EXERCISE REQUIREMENTS: Write the records out again exactly, but without pictures.

[[ SUPPLIED MATERIAL open ]]

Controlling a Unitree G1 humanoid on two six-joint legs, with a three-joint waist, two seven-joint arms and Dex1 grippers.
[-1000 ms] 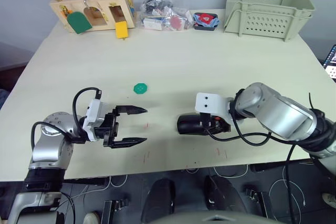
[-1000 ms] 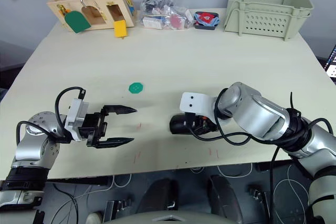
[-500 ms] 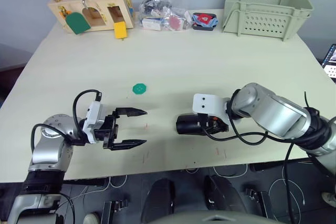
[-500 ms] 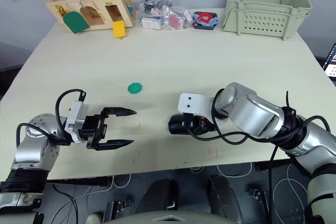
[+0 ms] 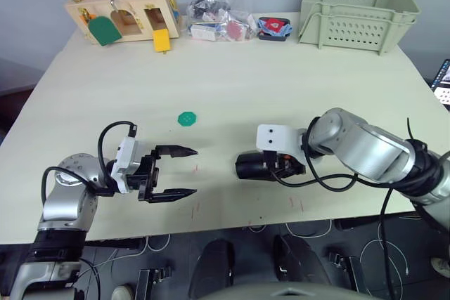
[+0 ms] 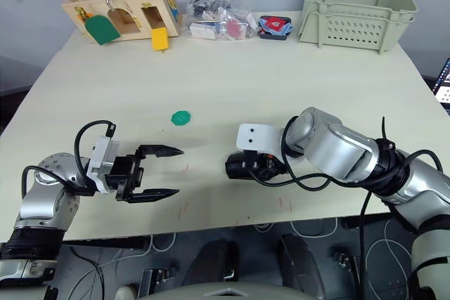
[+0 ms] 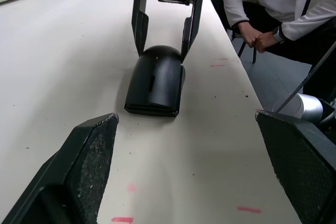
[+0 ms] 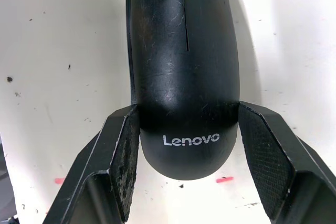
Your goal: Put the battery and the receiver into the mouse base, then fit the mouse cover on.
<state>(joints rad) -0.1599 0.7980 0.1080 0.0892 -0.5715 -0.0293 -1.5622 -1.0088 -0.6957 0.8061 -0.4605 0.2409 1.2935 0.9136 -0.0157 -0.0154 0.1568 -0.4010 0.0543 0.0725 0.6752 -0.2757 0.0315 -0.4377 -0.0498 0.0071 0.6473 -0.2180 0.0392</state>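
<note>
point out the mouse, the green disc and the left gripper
mouse [image 8: 181, 72], right wrist view, middle of its glossy black cover
green disc [image 5: 187, 118], left eye view, its centre
left gripper [image 5: 184, 171], left eye view, midway between its open fingertips

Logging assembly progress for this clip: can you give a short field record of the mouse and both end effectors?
mouse: black oval Lenovo mouse, glossy cover fitted, lying on the cream table
right end effector: shut on the mouse, fingers against both its sides
left end effector: open, empty, apart from the mouse
nearby: small green disc on the table
</note>
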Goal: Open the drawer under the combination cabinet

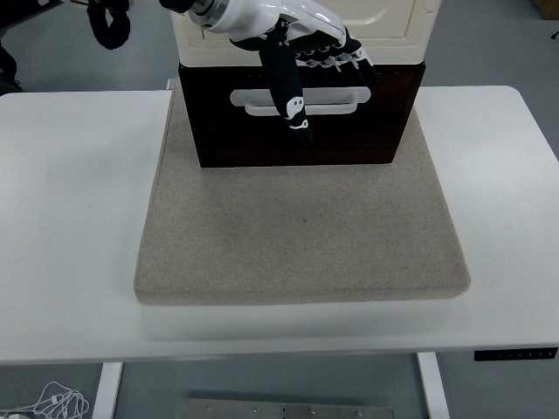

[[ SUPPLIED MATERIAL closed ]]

SOLUTION FOR THIS EXERCISE:
Controlling a Unitree G1 humanoid on two six-joint legs, with a three-joint waist, two seven-joint arms and Dex1 grippers.
[-1000 ms] 
[-1000 ms] 
[-500 ms] 
[-500 ms] 
[+0 ms] 
[+0 ms] 
[+0 ms] 
[+0 ms] 
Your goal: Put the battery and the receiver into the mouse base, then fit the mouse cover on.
<state>(joints rad) -0.1599 0.7980 0.1080 0.0892 -0.5715 -0.0293 -1.5622 -1.0088 -0.6957 0.8061 -0.4605 0.2409 1.2935 0.9136 -0.0157 -0.0154 0.1568 -0.4010 0.0543 0.0725 0.6752 -0.2757 0.0315 -0.4377 -0.0498 0.0071 0.6473 -0.2180 0.0392</state>
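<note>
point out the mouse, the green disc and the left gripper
mouse [image 8: 181, 72], right wrist view, middle of its glossy black cover
green disc [image 5: 187, 118], left eye view, its centre
left gripper [image 5: 184, 171], left eye view, midway between its open fingertips

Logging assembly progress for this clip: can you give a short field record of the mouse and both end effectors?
mouse: black oval Lenovo mouse, glossy cover fitted, lying on the cream table
right end effector: shut on the mouse, fingers against both its sides
left end effector: open, empty, apart from the mouse
nearby: small green disc on the table
</note>
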Goal: Open the drawer under the combination cabinet

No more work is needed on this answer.